Trump frequently labels stories he doesn’t like as “fake news.” The president called for a new level of civility, saying those “engaged in the political arena” must “stop threatening political opponents as being morally defective.”
Early Thursday, Trump also continued to blame the media for the climate of anger in the U.S.
“A very big part of the Anger we see today in our society is caused by the purposely false and inaccurate reporting of the Mainstream Media that I refer to as Fake News,” the president wrote on Twitter. “It has gotten so bad and hateful that it is beyond description. Mainstream Media must clean up its act, FAST!”
CNN’s Anderson Cooper called out Trump following his remarks, saying that he was “speaking quite hypocritically,” adding that it was notable that the president mentioned suspicious packages sent to former government officials but “made no mention of an explosive device sent to this building behind me, the headquarters of CNN, a news organization he routinely attacks.”

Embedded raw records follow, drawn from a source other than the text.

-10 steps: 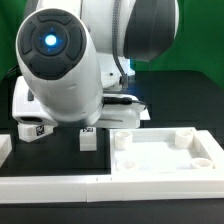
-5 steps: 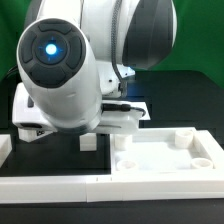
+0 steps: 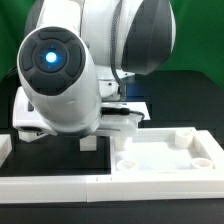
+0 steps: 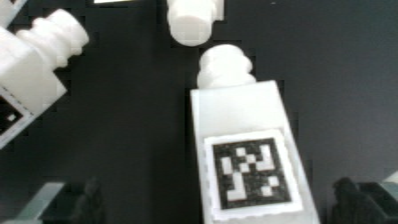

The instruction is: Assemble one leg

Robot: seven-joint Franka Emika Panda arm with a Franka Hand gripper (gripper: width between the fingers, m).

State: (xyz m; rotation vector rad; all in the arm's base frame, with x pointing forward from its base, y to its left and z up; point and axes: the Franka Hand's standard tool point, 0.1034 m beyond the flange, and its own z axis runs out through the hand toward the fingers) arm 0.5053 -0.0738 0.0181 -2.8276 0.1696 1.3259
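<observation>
In the wrist view a white leg [image 4: 244,150] with a black-and-white tag lies on the black table, its rounded peg end pointing away from me. My gripper [image 4: 217,205] is open and straddles its tagged end. One dark finger [image 4: 71,200] and the other stand apart from the leg on either side, not touching it. Two more legs lie beyond, one [image 4: 191,20] past the peg end and one [image 4: 45,55] off to the side. In the exterior view the arm's body hides the gripper. Only one leg [image 3: 88,141] shows below it.
The large white panel [image 3: 165,160] with round corner holes lies at the exterior view's right. A white bar [image 3: 50,185] runs along the front, and a white block [image 3: 4,150] sits at the left edge. The marker board [image 3: 142,104] lies behind the arm.
The arm has come lower and shifted toward the exterior view's left. It now hides the tagged leg that showed at the left and most of the one under it.
</observation>
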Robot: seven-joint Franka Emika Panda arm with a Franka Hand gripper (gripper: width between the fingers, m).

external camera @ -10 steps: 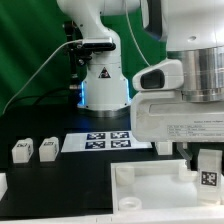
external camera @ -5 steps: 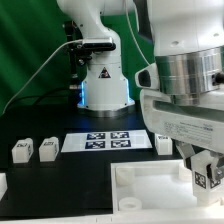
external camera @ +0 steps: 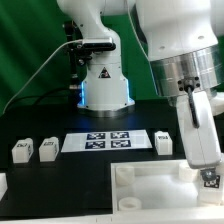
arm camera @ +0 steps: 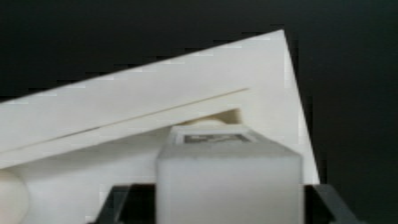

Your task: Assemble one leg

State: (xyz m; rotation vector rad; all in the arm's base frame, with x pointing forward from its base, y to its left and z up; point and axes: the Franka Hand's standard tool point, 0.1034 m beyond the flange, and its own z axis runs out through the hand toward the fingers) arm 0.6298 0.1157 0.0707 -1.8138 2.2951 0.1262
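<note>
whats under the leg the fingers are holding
The leg hangs over a corner of the white tray-like part, above a post. The leg hides most of the post, so contact cannot be seen.

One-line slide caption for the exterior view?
Gripper lowers a leg onto the white tray-like part; three legs wait near the marker board.

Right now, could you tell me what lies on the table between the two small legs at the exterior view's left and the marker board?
Nothing: in the exterior view, bare black table separates the two legs from the marker board.
</note>
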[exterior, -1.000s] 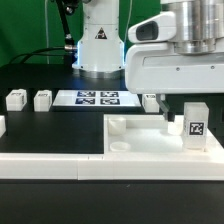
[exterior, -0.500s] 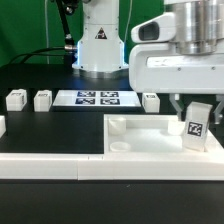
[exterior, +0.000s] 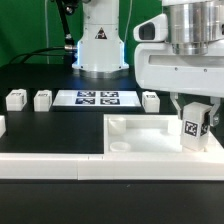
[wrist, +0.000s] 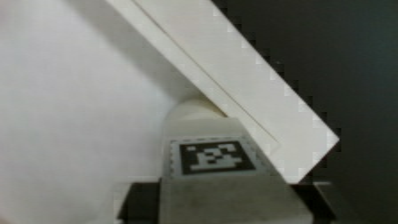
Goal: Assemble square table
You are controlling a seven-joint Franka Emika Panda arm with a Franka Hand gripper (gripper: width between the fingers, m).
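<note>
The tool [exterior: 196, 112] pinches a tagged table leg [exterior: 195, 130] hanging directly below it, slightly tilted, near upright, beside the square top [exterior: 150, 140]'s raised rim.

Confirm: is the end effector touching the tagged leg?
Touching. The wrist view shows the tagged leg wedged in the end effector, with no gap at either finger. The exterior view shows the fingers against its two sides.
</note>
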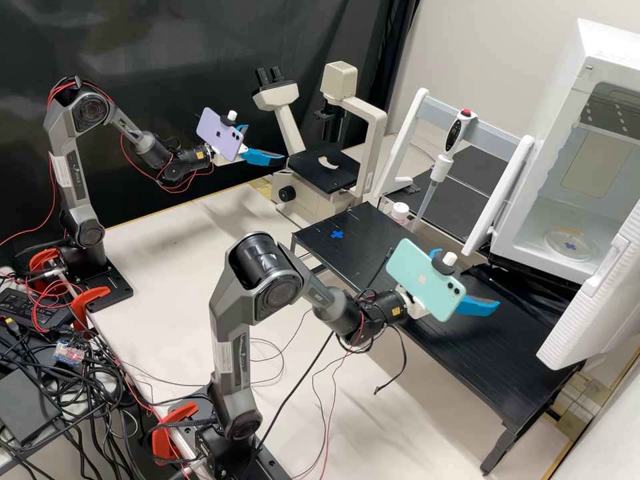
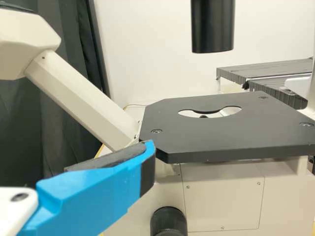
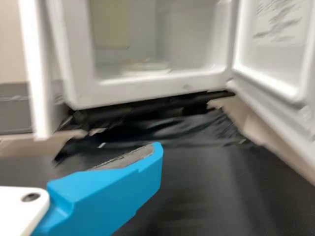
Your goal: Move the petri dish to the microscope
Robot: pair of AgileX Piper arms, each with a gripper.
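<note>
This is a laboratory. A microscope (image 1: 313, 172) stands near a pipette (image 1: 441, 168) held on a white stand (image 1: 405, 127), and a petri dish (image 1: 570, 245) lies inside an open white chamber (image 1: 603, 47)

Petri dish (image 1: 569, 245) in the cabinet (image 1: 533, 255)

Arms (image 1: 75, 177): dk. grey links, blk. joints (image 1: 259, 257); red cables (image 1: 52, 193); wht. finger bases (image 2: 15, 211) w/ dk. screws (image 2: 19, 197); bright-blue fingers (image 1: 479, 307), dk. pads (image 2: 115, 156)
</note>
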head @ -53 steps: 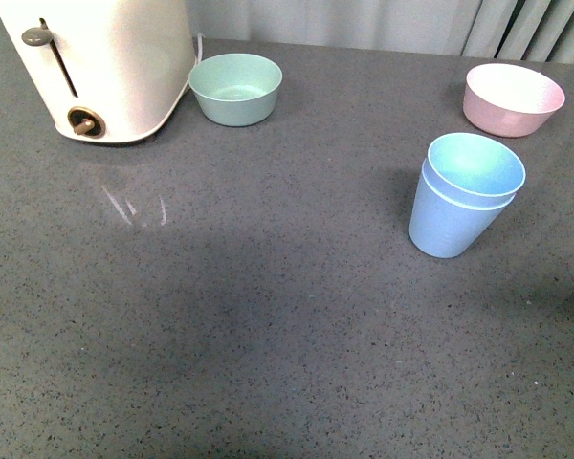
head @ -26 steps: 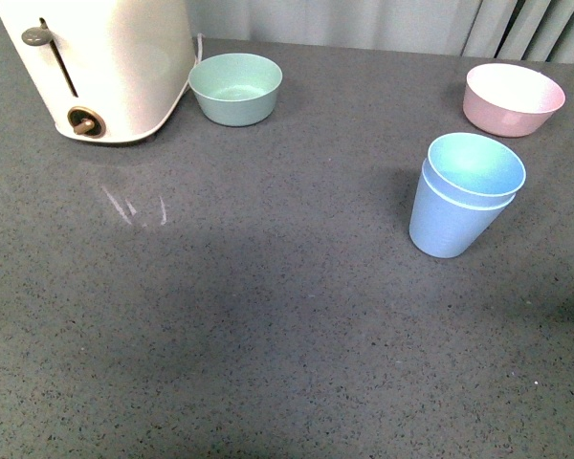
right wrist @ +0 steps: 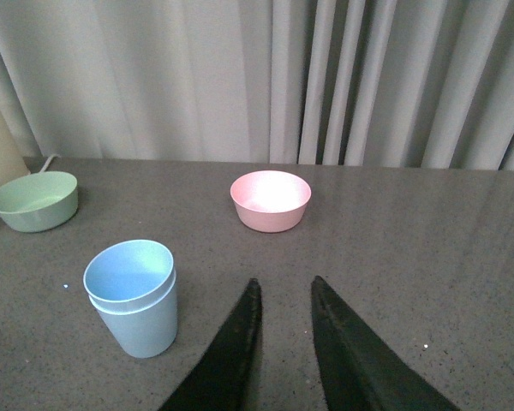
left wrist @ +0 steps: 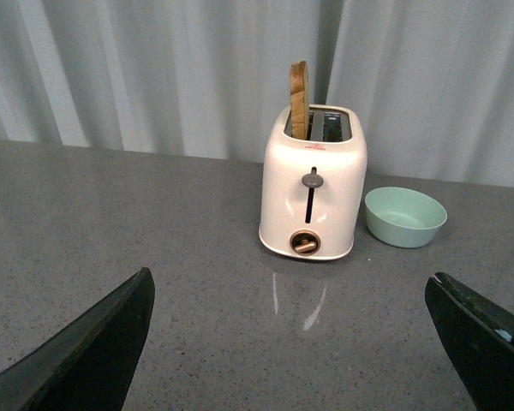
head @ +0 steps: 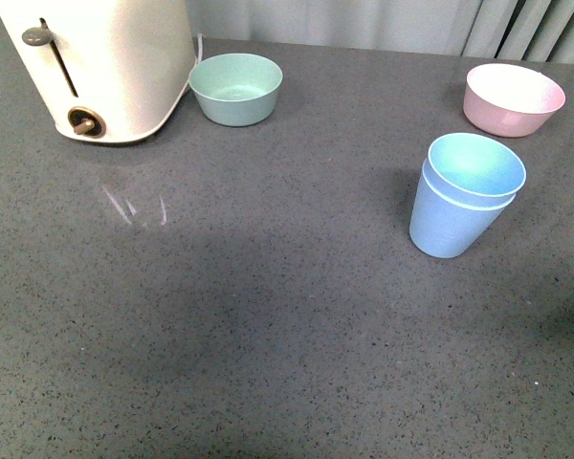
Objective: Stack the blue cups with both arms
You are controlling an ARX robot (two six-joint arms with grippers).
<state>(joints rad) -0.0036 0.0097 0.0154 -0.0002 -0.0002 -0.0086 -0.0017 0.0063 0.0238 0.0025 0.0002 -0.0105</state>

“He calls reporters the ‘enemy of the American people,'” Cooper continued, “and yet he said it’s the media’s fault for the kind of reporting that media organizations have been doing.”
Trump has repeatedly blasted his political opponents as criminals and argued that Democrats will destroy the country if they win control of Congress.
The attempted bomb attacks against former President Barack Obama, Hillary Clinton, CNN and others were also front-and-center at the preshow of the Wisconsin rally.
But Trump’s rally crowd still jeered Clinton and the press.
House Speaker Paul Ryan and Wisconsin Gov. Scott Walker both addressed the attempted attacks, with Ryan calling them an “act of terrorism” that has no place in our democracy.
But other speakers still singled out Obama and the press in their remarks, prompting boos.
The crowd also erupted at one point into a familiar “Lock her up!” chant directed at Clinton, Trump’s 2016 rival.
The pipe bombs targeted prominent Democrats, but did not cause any injuries.